Output: [[-14,-10],[19,23],[23,27]]

Sample Answer
class Solution:
    def minimumAbsDifference(self, arr: list[int]) -> list[list[int]]:
        arr.sort()
        min_diff = float('inf')
        result = []

        for i in range(len(arr) - 1):
            diff = arr[i+1] - arr[i]
            if diff < min_diff:
                min_diff = diff
                result = [[arr[i], arr[i+1]]]]
            elif diff == min_diff:
                result.append([arr[i], arr[i+1]])

        return result

Naive Solution

The naive solution involves calculating the absolute difference between every pair of numbers in the array and keeping track of the minimum difference found so far. Then, iterate through all pairs again to collect those pairs with the minimum difference.

Optimal Solution

The optimal solution sorts the array first. After sorting, the minimum absolute difference can only occur between adjacent elements. Iterate through the sorted array and calculate the difference between adjacent elements. Keep track of the minimum difference found so far and the pairs that have that minimum difference.

Big(O) Run-time Analysis

  • Sorting: O(n log n), where n is the length of the input array arr.
  • Iteration: O(n) to find the minimum difference and collect pairs.
  • Overall: O(n log n) due to the sorting step dominating the time complexity.

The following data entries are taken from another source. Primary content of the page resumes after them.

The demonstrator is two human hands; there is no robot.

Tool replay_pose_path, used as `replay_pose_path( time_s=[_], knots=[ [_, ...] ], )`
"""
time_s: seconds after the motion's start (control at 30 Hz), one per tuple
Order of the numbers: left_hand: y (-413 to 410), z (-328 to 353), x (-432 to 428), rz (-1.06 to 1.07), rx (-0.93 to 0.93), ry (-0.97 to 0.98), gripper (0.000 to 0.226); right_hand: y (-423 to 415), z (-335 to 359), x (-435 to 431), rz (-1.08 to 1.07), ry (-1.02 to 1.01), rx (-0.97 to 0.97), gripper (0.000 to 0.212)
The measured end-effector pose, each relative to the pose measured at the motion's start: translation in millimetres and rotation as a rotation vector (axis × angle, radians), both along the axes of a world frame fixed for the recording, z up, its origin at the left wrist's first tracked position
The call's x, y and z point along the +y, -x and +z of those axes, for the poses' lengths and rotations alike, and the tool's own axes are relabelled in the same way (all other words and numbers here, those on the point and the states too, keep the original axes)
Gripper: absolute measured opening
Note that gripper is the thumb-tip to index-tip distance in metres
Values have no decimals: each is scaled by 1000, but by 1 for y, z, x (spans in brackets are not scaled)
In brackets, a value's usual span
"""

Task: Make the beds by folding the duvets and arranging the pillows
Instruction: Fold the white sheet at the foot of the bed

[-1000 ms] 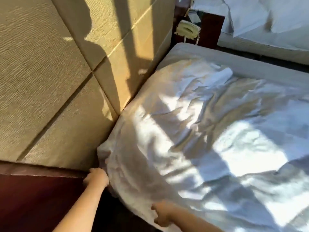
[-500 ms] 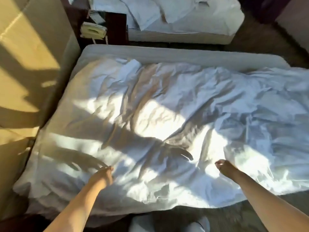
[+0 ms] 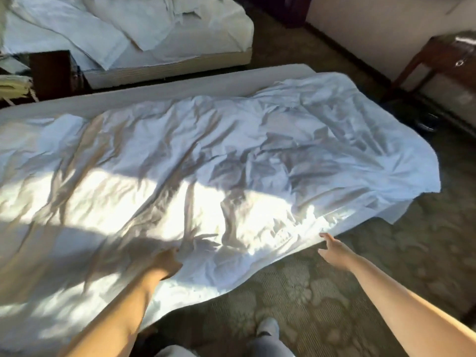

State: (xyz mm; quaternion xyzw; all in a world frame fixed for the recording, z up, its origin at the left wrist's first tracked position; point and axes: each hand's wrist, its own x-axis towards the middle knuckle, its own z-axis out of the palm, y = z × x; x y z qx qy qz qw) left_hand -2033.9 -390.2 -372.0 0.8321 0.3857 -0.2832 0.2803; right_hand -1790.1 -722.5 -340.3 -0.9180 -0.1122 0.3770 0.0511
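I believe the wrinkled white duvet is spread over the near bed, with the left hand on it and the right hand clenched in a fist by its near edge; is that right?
Not quite: the head view shows the right hand open, fingers stretched out, not clenched. The rest holds: the wrinkled white duvet lies over the near bed, left hand on it.

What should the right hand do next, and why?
Probably reach the right hand slightly forward and pinch the near edge of the duvet. Its fingers are straight and just short of that edge, the left hand is on the fabric, and the duvet lies crumpled, overhanging the near side.
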Motion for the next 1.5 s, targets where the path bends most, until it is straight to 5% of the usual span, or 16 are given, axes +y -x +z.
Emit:
replay_pose_path(
  time_s=[0.13, 0.57, 0.9, 1.17, 1.27, 1.37, 1.43, 1.5],
  knots=[
    [-40, -12, -60, -114, -20, 105, 70, -49, 16, -67, 12, 51, -120, 61],
    [-131, -27, -128, -317, 88, 10, 54, -83, -5, -118, -151, 1, 80, 45],
    [-232, -12, -121, -386, 29, -53, 42, -174, 20, -156, -472, -148, -139, 59],
    [-284, -58, -188, -258, 132, 165, 59, -261, -49, -151, 139, 47, -185, 83],
    [-310, -92, -251, -341, 87, -29, 82, -310, -101, -158, 354, 176, -217, 98],
    [-353, -125, -327, -368, 124, -219, 132, -354, -148, -164, 495, 97, -460, 80],
    [-385, -163, -355, -334, 81, -260, 123, -372, -166, -168, 529, -19, -547, 59],
    [-423, -164, -357, -422, 51, -324, 78, -392, -165, -170, 535, -89, -398, 49]
  ],
)
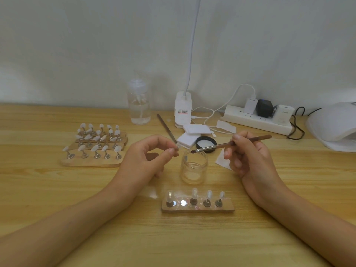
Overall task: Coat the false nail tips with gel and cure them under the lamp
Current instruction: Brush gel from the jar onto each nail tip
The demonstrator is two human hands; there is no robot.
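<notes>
Here the left hand (148, 154) pinches a pale nail tip (177, 145); the right hand (248, 155) grips a brush (221, 145) over the jar (194, 168)

Table (57, 189) light tan wood, darker grain streaks; wall (77, 45) pale grey-white. Brush (231, 144) reddish-brown handle, silver ferrule, dark bristles; jar (194, 166) clear glass; lid (206, 142) black rim, pale inside. Pinched nail tip (177, 147) whitish; nail tips (194, 192) on near holder (198, 209) translucent white, bases dark brown-grey; holder tan, silver discs. Far holders (92, 162) tan; tips white, stems silver. Bottle (139, 105) clear; desk lamp (183, 110) white, red-and-black label; power strip (256, 122) white; plug (264, 108) black; curing lamp (335, 126) white.
</notes>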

Big(O) Space Usage Analysis

  • Sorting: In-place sorting algorithms like heapsort or quicksort can have O(log n) space complexity. If a sorting algorithm like merge sort is used, then O(n) space is required.
  • Result List: In the worst case, the number of pairs with the minimum difference could be O(n), leading to O(n) space complexity.
  • Overall: O(n) in the worst case, considering the space for the result list. If in-place sort is possible and the number of pairs is small, this could reduce to O(log n).

Edge Cases

  1. Empty Array: If the input array is empty or has only one element, there are no pairs to form. The code should handle this gracefully, likely by returning an empty list.
  2. Array with Duplicate Elements: The problem statement specifies distinct integers, but handling duplicates would involve modifying the condition diff < min_diff to diff <= min_diff and making sure to not add duplicate pairs to the result.
  3. Large Input Array: For very large arrays, the space complexity could become a concern. Consider using an in-place sorting algorithm and optimizing memory usage for the result list.
  4. Integer Overflow: When calculating the difference between two large integers, there's a possibility of integer overflow. Using a data type with a larger range (e.g., long in Java or int64 in Python) can help prevent this.